L'horreur (peut) être humaine...
Dans le mythe de Sisyphe, Albert CAMUS écrivait "il n'y a qu'un problème philosophique vraiment sérieux : c'est le suicide. Juger que la vie ne vaut ou ne vaut pas d'être vécue, c'est répondre à la question fondamentale de la philosophie"... Il ajoutait peu après "je vois que beaucoup de gens meurent parce qu'ils estiment que la vie ne vaut pas la peine d'être vécue. J'en vois d'autres qui se font paradoxalement tuer pour des idées ou des illusions qui leur donnent une raison de vivre".
Deux événements tragiques viennent de donner une intensité poignante à cette réflexion : les attentats en Algérie et au Maroc et le massacre de Virginie. Non seulement il y a eu suicide, mais encore assassinat collectif dans les deux cas, comme si le désir morbide de nier l'humanité en soi et chez autrui tendait au paroxysme.

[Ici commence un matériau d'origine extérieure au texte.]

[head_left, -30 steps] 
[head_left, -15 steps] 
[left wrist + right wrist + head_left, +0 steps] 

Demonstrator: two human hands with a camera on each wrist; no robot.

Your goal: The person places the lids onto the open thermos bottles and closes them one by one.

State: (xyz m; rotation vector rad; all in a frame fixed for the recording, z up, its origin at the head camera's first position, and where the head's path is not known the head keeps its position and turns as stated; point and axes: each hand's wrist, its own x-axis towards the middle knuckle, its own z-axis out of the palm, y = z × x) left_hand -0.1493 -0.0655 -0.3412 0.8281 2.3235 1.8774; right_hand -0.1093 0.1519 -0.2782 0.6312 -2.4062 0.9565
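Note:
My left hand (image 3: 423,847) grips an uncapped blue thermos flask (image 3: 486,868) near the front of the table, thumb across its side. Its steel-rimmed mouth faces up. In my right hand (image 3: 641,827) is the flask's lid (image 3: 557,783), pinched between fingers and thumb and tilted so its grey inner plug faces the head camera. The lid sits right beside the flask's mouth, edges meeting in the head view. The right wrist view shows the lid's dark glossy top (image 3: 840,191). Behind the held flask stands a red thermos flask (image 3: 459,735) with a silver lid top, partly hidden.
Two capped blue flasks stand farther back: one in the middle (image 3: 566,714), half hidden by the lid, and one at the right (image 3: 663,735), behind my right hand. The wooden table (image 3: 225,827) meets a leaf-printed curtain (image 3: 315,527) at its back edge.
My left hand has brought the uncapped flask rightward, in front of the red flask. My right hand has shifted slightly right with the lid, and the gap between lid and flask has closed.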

Des événements que tout sépare, dira-t-on ? Non, leur communauté est bien celle que soulignait Albert CAMUS : dans une société trop matérialiste et égoïste l'expression fanatique de la croyance et de la haine de ceux qui accumulent les richesses se rejoignent car elles sont toutes les deux la désespérance face à l'absence d'un ordre légitime et porteur de sens, un ordre que le partage équitable des richesses produites par l'économie de marché peut renforcer, mais qui doit avant tout s'appuyer sur des croyances éthiques et spirituelles. C'est dans cette perspective que les grandes religions monothéistes portent des valeurs essentielles. Mais c'est aussi la condition pour que les sociétés fondées sur la démocratie libérale ne sombrent pas dans la décadence...
La proximité avec les victimes algériennes, marocaines et américaines est trop grande pour que nous ne nous sentions pas nous mêmes victimes : la folie du monde ne doit pas nous faire oublier que dans chaque homme, il y a notre frère...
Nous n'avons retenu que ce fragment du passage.